- WORK REQUIRED -
All of the data below should be repeated exactly. Pictures should not be included.

- DATA -
____________

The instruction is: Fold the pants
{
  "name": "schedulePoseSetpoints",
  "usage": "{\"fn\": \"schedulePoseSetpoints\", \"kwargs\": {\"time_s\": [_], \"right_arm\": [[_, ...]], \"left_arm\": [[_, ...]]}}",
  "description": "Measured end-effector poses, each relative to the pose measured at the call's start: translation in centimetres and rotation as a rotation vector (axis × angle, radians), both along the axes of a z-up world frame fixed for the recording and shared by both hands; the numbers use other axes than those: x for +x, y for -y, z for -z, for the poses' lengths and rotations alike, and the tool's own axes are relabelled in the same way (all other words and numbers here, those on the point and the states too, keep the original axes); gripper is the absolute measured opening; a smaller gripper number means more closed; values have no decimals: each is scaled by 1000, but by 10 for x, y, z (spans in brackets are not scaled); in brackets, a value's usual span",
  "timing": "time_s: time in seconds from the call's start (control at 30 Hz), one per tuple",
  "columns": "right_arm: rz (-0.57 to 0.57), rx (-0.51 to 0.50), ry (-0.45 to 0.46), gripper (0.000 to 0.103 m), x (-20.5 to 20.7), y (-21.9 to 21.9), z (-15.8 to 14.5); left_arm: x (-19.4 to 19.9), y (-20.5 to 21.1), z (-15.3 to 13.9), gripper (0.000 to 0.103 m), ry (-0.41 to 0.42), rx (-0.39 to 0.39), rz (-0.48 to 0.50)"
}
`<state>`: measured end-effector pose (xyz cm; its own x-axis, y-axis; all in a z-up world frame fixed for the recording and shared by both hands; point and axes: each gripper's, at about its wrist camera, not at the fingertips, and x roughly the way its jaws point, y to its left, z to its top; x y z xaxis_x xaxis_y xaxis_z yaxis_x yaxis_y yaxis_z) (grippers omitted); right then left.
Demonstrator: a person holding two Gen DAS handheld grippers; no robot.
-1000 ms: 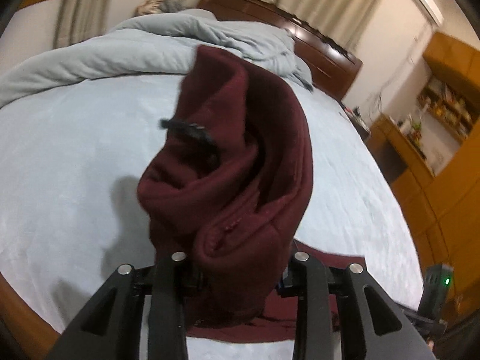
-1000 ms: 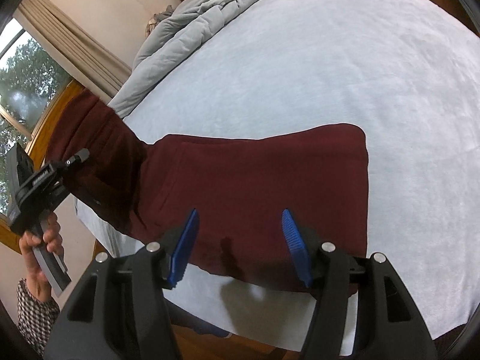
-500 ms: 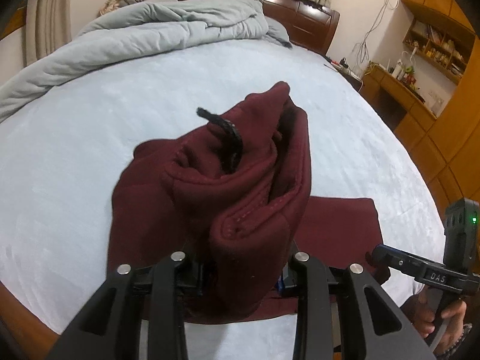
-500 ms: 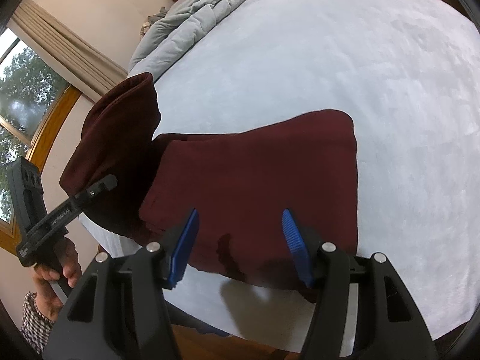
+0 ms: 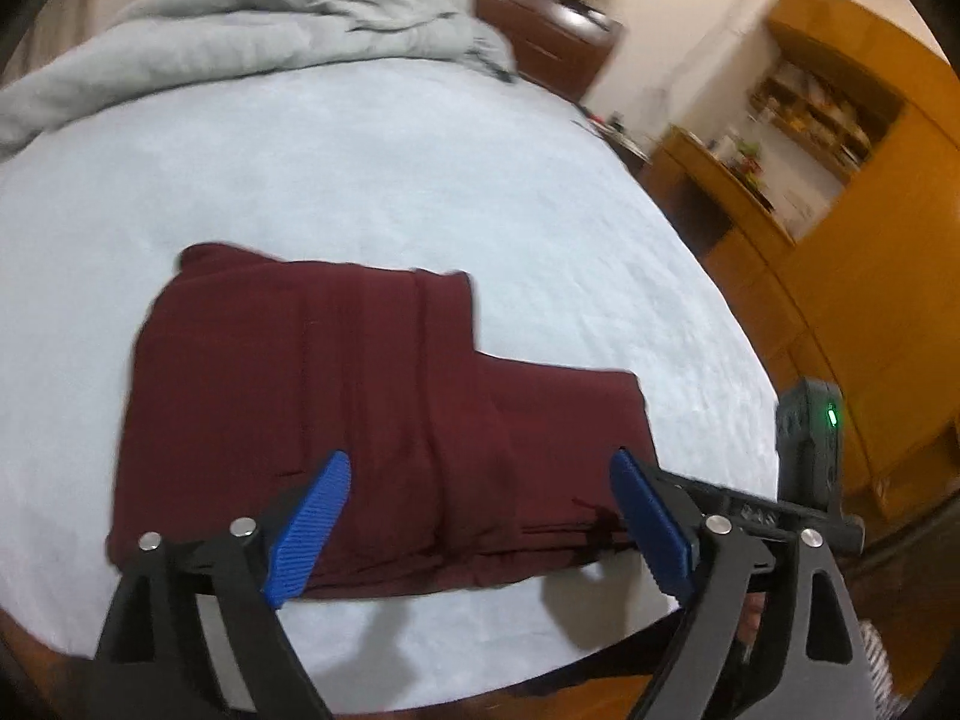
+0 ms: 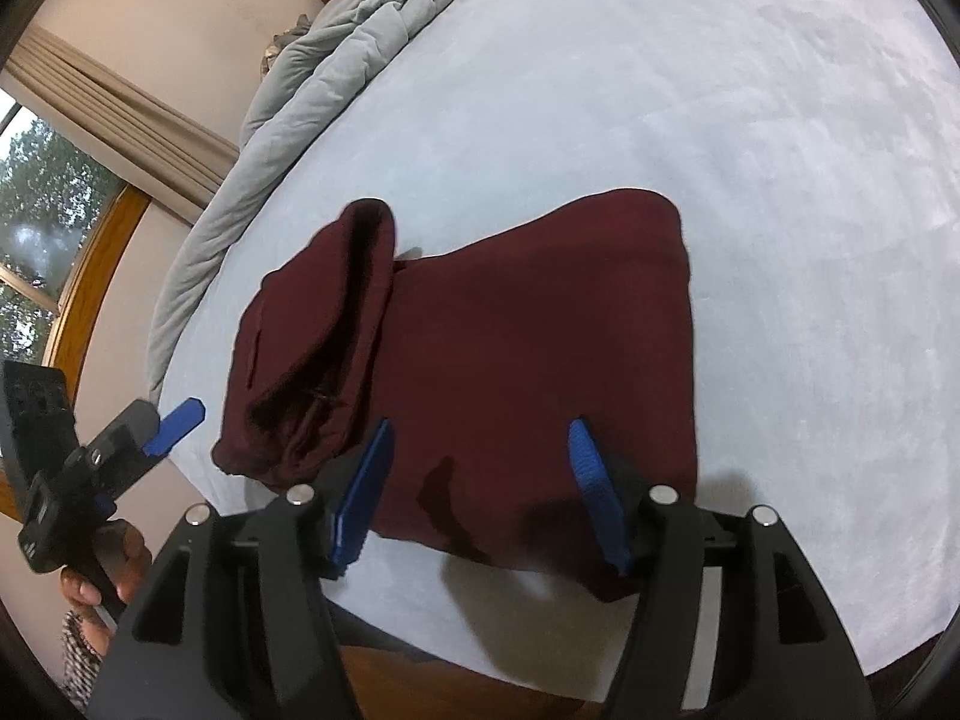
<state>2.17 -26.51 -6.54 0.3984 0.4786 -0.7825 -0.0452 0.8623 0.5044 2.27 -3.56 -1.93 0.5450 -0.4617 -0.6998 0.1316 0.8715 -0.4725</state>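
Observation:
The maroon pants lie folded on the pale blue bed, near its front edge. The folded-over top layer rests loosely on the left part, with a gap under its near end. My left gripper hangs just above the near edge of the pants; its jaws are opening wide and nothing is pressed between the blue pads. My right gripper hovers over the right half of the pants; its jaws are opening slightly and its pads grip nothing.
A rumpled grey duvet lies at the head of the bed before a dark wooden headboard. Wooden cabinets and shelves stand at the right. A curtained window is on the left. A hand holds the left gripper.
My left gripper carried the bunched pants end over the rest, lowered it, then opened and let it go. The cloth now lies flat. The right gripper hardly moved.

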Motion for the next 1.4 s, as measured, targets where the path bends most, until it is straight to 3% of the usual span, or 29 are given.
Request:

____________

- RESULT OF THIS TASK -
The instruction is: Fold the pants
{
  "name": "schedulePoseSetpoints",
  "usage": "{\"fn\": \"schedulePoseSetpoints\", \"kwargs\": {\"time_s\": [_], \"right_arm\": [[_, ...]], \"left_arm\": [[_, ...]]}}",
  "description": "Measured end-effector poses, each relative to the pose measured at the call's start: translation in centimetres and rotation as a rotation vector (axis × angle, radians), both along the axes of a z-up world frame fixed for the recording and shared by both hands; the numbers use other axes than those: x for +x, y for -y, z for -z, for the poses' lengths and rotations alike, and the tool's own axes are relabelled in the same way (all other words and numbers here, those on the point and the states too, keep the original axes); gripper is the absolute measured opening; a smaller gripper number means more closed; values have no decimals: each is scaled by 1000, but by 10 for x, y, z (spans in brackets are not scaled); in brackets, a value's usual span",
  "timing": "time_s: time in seconds from the call's start (control at 30 Hz), one per tuple",
  "columns": "right_arm: rz (-0.57 to 0.57), rx (-0.51 to 0.50), ry (-0.45 to 0.46), gripper (0.000 to 0.103 m), x (-20.5 to 20.7), y (-21.9 to 21.9), z (-15.8 to 14.5); left_arm: x (-19.4 to 19.9), y (-20.5 to 21.1), z (-15.3 to 13.9), gripper (0.000 to 0.103 m), ry (-0.41 to 0.42), rx (-0.39 to 0.39), rz (-0.48 to 0.50)"
}
`<state>`: measured end-effector pose (xyz cm; its own x-axis, y-axis; all in a z-up world frame fixed for the recording and shared by both hands; point and axes: each gripper's, at about its wrist camera, not at the fingertips, and x roughly the way its jaws point, y to its left, z to its top; x y z xaxis_x xaxis_y xaxis_z yaxis_x yaxis_y yaxis_z) (grippers omitted); right then left.
Demonstrator: a person holding two Gen DAS handheld grippers; no robot.
-1000 ms: 
-1000 ms: 
-500 ms: 
-500 ms: 
+0 ms: 
+0 ms: 
<state>2.17 -26.51 -6.54 0.3984 0.4786 -0.7825 -0.0452 0.8623 0.5044 2.27 -3.56 -1.93 0.5450 -0.4617 -0.6998 0.1316 0.8715 -0.4725</state>
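Observation:
The maroon pants lie folded on the pale blue bed, near its front edge. The folded-over top layer rests loosely on the left part, with a gap under its near end. My left gripper hangs just above the near edge of the pants; its jaws are opening wide and nothing is pressed between the blue pads. My right gripper hovers over the right half of the pants; its jaws are opening slightly and its pads grip nothing.
A rumpled grey duvet lies at the head of the bed before a dark wooden headboard. Wooden cabinets and shelves stand at the right. A curtained window is on the left. A hand holds the left gripper.
My left gripper carried the bunched pants end over the rest, lowered it, then opened and let it go. The cloth now lies flat. The right gripper hardly moved.
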
Motion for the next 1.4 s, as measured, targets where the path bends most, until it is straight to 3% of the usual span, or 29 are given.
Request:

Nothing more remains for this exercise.